Podcast #2 – No Small Potatoes

Yvonne Kimm lives surrounded by potato fields and potato farmers. A native of Manitoba, she married a potato farmer who’s the son, grandson, and brother of potato farmers.

So what did Yvonne do? She became a potato farmer. With a difference: she became an organic potato farmer and one of a handful of certified organic seed potato producers in Montana. I interviewed her at her farm, ten or fifteen miles west of my town Bozeman; you can listen to or download the show, No Small Potatoes, by following that link, or by navigating from the webtalkradio.net. logo in the right sidebar.Yvonne’s organic farm is a fairly small operation, about two acres, but enough to grow six different varieties that let her supply organic stores and restaurants here in Bozeman from late July or August through the winter and into early spring.

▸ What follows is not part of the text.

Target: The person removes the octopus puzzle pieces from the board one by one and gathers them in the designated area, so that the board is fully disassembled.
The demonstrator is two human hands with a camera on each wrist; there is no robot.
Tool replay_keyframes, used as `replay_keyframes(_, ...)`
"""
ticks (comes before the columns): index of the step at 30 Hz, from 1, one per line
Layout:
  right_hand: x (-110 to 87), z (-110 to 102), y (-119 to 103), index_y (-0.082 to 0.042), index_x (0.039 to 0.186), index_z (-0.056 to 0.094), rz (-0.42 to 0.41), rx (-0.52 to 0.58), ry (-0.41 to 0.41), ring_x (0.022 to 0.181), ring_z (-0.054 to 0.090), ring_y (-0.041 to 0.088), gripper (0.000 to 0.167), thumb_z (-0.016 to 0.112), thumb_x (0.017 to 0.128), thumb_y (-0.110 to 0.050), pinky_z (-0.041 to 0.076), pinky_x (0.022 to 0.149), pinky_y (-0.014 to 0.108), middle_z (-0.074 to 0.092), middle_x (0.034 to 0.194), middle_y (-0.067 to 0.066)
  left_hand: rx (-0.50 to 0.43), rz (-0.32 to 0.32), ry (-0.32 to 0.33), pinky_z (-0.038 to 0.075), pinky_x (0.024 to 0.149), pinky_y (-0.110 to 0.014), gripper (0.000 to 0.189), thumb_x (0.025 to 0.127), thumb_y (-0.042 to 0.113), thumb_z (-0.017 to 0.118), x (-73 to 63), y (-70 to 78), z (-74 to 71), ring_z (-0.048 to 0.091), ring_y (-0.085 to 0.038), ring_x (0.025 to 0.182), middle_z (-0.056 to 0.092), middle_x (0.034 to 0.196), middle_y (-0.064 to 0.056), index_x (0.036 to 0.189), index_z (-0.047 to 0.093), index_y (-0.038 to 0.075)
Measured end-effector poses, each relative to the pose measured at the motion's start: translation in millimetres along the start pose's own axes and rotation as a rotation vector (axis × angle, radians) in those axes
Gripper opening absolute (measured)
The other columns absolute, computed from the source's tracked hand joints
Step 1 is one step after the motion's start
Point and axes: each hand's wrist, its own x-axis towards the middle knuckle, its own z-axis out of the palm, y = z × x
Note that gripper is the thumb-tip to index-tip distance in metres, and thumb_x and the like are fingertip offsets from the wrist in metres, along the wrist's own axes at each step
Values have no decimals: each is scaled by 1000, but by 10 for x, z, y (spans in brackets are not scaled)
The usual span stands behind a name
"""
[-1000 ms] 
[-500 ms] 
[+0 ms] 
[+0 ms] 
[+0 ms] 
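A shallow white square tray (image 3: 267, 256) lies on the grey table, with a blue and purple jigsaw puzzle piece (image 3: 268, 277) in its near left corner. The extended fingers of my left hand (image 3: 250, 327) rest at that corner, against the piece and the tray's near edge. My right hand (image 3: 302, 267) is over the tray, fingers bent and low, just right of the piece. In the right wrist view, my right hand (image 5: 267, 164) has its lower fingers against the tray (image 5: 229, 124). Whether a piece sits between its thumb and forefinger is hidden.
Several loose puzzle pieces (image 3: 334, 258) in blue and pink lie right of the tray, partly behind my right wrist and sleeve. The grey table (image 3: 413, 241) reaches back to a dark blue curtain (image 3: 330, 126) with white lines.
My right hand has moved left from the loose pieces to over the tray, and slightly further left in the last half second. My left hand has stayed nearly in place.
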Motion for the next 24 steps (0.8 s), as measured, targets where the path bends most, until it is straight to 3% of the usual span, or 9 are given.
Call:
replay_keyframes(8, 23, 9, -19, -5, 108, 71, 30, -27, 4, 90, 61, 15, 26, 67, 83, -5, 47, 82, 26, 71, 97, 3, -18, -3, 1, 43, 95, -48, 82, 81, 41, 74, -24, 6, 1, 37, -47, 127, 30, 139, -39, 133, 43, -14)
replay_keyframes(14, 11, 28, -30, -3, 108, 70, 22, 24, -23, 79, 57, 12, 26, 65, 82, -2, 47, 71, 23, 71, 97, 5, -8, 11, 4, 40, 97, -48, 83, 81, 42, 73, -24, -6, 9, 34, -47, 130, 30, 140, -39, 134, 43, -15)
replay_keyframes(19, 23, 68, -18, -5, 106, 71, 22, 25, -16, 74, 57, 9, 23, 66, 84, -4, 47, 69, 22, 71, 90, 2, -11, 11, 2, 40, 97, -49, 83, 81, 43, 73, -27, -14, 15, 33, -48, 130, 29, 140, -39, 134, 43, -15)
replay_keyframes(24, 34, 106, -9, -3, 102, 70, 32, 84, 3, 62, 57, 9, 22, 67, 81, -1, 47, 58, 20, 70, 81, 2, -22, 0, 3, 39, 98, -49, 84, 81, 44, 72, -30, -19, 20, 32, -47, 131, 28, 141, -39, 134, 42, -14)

It began as a testing ground to see whether and how Jason and Yvonne could grow the potatoes on their huge conventional fields using fewer chemicals. The experiment, highly dependent on compost tea, was a success, leading to major changes on the big farm and to the independent organic operation, which Yvonne runs

After showing me the organic fields, Yvonne gave me a tour of the farm—a real eye-opener to this city kid. Sorting sheds, washing operation, storage sheds, and the sorting process itself, complete with a couple of friends on the line.

The original plan had been to spend twenty minutes or so with her and then drive out to the field to interview her husband Jason over the lunch break. But when we got to the field, all the big machines had stopped before reaching the end of the row, and it was forty minutes before they got going again.

At this point, something happened that didn’t make it into the show: When we did meet up, Yvonne didn’t task Jason with a bunch of questions (the way I would have, in her position.) Not because she didn’t want to know what had happened, but because other things came first. Jason was trying to get to another field to test the moisture content to see if it was ready to harvest; he was trying to accommodate my request for an interview; and Yvonne did nothing to hold him up.

The same thing happened at the end of my interview with Jason, which is part of the next show. Just as we reached the end of a row, Jason saw that something was wrong on the harvester his father was driving, and he had to get over there to fix it. Yvonne, who was waiting for me in the car, said hi, bye, and let him go.

In another setting, with different people, the fact that a woman doesn’t ask a single question of her husband could be evidence that she’s downtrodden, repressed, even afraid. Now, I only met these people once, but that idea is so ludicrous it makes me laugh. Just listen to Yvonne’s voice, and I suspect you’ll agree. And if you hear her story of hand digging 900 pounds of potatoes one rainy week, the image of a weak or shrinking woman is dead on arrival.

So the fact that she didn’t ask, immediately, the question she’d asked several times while we were watching in the car, “What’s going on out there?” shows, rather, a remarkable self-confidence, and a sort of courtesy and restraint. She could hold her questions until evening. These people co-operate in a major enterprise, and their individual curiosity takes a back seat to getting the job done.